This is dependent on the command. Some commands that read from a file expect that the file be a regular file, whose size is known in advance, and which can be read from any position and rewinded. This is unlikely if the contents of the file is a list of file names: then the command will probably be content with a pipe which it will just read sequentially from start to finish. There are several ways to feed data via a pipe to a command that expects a file name.

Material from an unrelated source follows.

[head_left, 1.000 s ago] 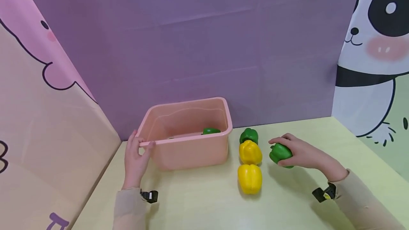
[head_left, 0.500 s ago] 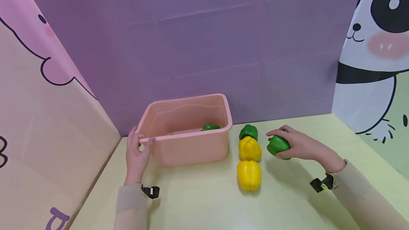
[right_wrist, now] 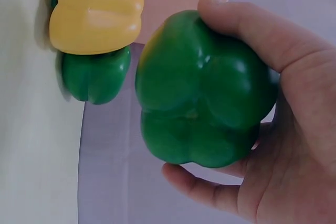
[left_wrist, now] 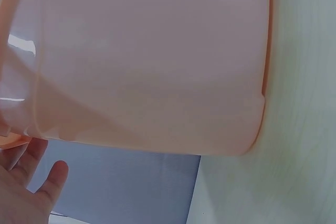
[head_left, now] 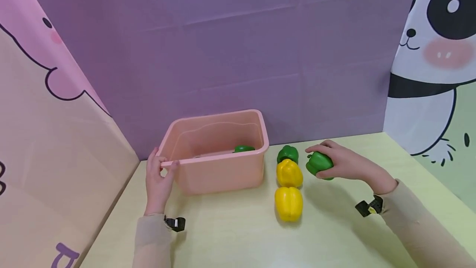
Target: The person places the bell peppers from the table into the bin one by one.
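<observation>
A pink plastic bin (head_left: 219,177) stands against the back wall. My left hand (head_left: 158,183) grips its rim at the near left corner, fingers over the edge and thumb in front. In my right hand (head_left: 347,163) is a green bell pepper (head_left: 318,163), pinched between thumb and fingers above the table. The right wrist view shows that pepper's lobed underside (right_wrist: 205,93). Just left of it, a second green pepper (head_left: 288,154), a yellow bell pepper (head_left: 289,173) and another yellow pepper (head_left: 288,204) form a line running toward me.
Inside the bin, part of a green pepper (head_left: 243,149) shows by the right end; the front wall hides the floor there. A purple cloth wall (head_left: 223,61) rises behind the pale table (head_left: 230,235). Printed panels close in both sides, a panda (head_left: 427,119) on the right.
My right hand has shifted left and a little farther back with the green pepper, nearer the line of peppers. The left hand keeps its grip on the bin, and the bin stays put.
</observation>
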The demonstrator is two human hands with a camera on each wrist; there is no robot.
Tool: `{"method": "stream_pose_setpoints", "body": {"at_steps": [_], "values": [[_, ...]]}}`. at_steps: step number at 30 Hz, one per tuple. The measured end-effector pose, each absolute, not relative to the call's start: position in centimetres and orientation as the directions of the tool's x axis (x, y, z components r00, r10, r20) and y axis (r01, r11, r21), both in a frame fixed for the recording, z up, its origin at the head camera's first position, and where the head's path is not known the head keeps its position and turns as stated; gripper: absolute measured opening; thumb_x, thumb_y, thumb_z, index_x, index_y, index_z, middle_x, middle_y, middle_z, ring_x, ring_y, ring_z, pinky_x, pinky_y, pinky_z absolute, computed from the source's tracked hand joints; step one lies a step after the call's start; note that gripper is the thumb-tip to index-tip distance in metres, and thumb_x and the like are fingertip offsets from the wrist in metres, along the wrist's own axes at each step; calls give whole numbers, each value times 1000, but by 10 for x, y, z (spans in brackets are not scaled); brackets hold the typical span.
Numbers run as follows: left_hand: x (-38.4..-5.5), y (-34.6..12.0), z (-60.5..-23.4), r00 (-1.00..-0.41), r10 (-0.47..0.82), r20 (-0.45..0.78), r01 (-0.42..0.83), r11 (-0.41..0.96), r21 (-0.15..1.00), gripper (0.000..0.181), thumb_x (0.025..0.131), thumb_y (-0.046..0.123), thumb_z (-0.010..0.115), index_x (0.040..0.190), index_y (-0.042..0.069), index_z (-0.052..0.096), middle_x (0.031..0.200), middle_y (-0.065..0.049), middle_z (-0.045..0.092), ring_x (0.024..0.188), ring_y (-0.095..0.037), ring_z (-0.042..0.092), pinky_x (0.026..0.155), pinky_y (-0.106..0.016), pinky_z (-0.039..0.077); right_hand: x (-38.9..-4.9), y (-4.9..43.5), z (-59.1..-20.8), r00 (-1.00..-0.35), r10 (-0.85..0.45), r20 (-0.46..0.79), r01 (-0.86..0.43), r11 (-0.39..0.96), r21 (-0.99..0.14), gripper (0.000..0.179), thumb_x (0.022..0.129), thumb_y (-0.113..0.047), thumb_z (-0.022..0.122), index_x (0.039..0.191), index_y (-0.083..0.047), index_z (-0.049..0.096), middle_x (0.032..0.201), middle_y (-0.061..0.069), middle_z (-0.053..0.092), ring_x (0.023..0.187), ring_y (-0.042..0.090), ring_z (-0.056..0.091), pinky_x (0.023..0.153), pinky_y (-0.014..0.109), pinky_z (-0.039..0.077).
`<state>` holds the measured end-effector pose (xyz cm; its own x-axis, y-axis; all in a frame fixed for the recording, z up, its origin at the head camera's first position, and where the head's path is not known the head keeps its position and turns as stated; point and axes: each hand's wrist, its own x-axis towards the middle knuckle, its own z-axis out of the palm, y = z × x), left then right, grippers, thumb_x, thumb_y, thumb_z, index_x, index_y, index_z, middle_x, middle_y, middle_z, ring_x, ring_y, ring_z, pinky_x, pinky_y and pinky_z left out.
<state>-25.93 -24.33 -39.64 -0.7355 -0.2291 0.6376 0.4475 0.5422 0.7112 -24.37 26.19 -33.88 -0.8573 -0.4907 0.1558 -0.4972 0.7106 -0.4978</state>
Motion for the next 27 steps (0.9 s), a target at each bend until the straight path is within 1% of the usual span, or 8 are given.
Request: {"method": "stream_pose_setpoints", "body": {"at_steps": [6, 12, 18, 22, 27], "values": [[-257, -245, -394, -739, -241, 630, 440, 535, 721, 22, 90, 16, 68, 93, 2, 51, 153, -12, 30, 135, -38, 34, 100, -57, 35, -250, 253, -336, -846, -507, 164, -516, 704, -488, 62, 77, -27, 81, 132, -18, 54, 125, 15, 45, 90, 23, 52, 71, 33, 49], [-255, -246, -398, -753, -246, 611, 424, 527, 736, 24, 91, 19, 68, 94, 2, 50, 154, -10, 29, 136, -38, 33, 99, -60, 34, -253, 246, -331, -839, -518, 166, -529, 706, -471, 62, 78, -27, 81, 133, -17, 54, 127, 17, 45, 91, 24, 53, 71, 32, 49], [-253, -247, -398, -745, -251, 618, 428, 531, 731, 25, 91, 20, 68, 94, 3, 50, 154, -10, 29, 136, -37, 33, 99, -60, 34, -256, 242, -322, -840, -517, 164, -529, 713, -460, 62, 78, -26, 80, 133, -18, 54, 128, 18, 45, 91, 25, 53, 71, 33, 49], [-254, -246, -397, -732, -249, 634, 443, 533, 721, 24, 90, 18, 68, 92, 3, 50, 153, -11, 30, 135, -37, 33, 99, -58, 34, -258, 240, -318, -831, -526, 180, -545, 707, -451, 62, 77, -26, 81, 133, -20, 54, 125, 16, 47, 91, 25, 52, 71, 33, 48], [-256, -243, -396, -729, -234, 643, 460, 527, 714, 21, 89, 13, 69, 92, 4, 50, 153, -10, 32, 134, -36, 35, 94, -50, 35, -260, 235, -314, -816, -539, 209, -571, 695, -436, 61, 77, -26, 82, 131, -23, 56, 123, 12, 49, 93, 24, 50, 72, 34, 47]]}}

  • Many commands treat - as a special name, meaning to read from standard input rather than opening a file. This is a convention, not an obligation.

    ls | command -r -
    
  • Many unix variants provide special files in /dev that designate the standard descriptors. If /dev/stdin exists, opening it and reading from it is equivalent to reading from standard input; likewise /dev/fd/0 if it exists.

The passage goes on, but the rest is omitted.